==== Data extract ====

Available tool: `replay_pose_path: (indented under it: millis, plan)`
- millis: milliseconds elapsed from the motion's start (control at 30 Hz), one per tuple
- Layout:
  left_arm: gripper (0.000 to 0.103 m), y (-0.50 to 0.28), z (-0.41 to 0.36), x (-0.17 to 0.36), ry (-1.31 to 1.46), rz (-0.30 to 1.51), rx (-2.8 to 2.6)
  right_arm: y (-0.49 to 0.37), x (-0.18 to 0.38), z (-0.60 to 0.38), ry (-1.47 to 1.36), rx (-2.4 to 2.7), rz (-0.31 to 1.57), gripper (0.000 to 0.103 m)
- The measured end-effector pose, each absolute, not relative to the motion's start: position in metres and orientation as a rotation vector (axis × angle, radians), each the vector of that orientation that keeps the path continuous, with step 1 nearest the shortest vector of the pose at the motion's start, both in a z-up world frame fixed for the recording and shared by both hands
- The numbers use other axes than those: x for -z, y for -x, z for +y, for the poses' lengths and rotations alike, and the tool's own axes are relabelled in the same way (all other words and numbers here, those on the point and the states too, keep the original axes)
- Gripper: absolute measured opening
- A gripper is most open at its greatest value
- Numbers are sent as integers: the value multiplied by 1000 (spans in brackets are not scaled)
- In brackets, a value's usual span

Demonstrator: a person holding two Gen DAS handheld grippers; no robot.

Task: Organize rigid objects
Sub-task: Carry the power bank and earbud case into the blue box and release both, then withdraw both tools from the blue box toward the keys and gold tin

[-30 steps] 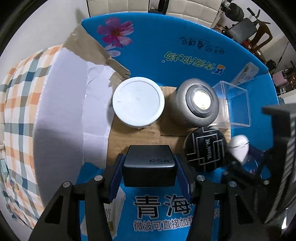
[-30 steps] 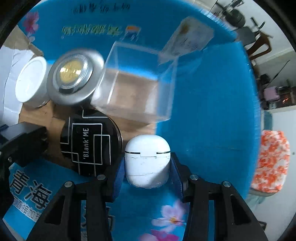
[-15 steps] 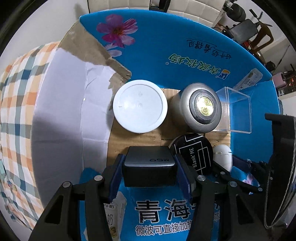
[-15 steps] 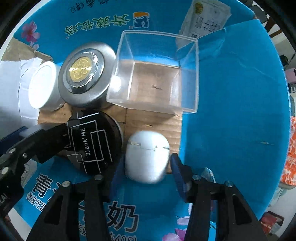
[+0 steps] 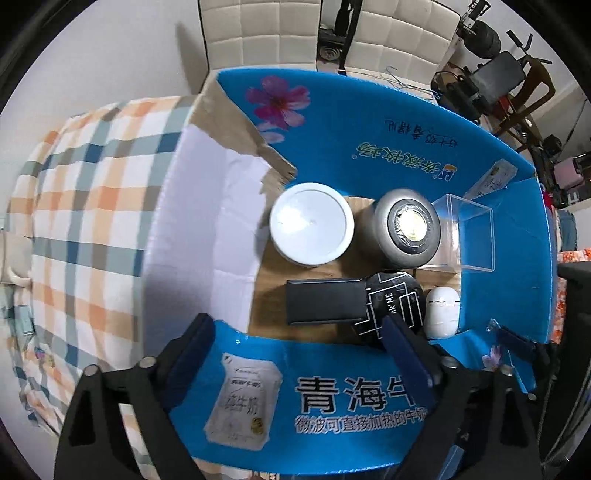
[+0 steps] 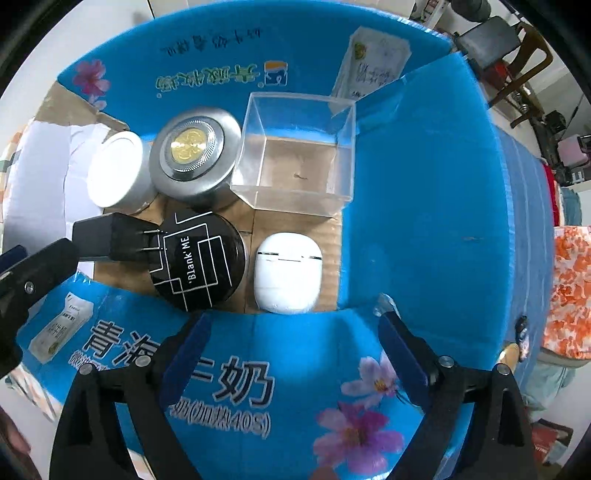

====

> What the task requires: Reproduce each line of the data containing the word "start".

> Exercise solution:
- millis: milliseconds elapsed from the motion's start (control at 30 Hz), one per tuple
- The measured end-effector pose, each absolute, not relative to the motion's start: position in metres and orientation as a rotation vector (axis × angle, radians), each the vector of that orientation that keeps the path continuous, with step 1 nearest the shortest vector of the pose at the motion's start, both in a z-up world frame fixed for the recording and shared by both hands

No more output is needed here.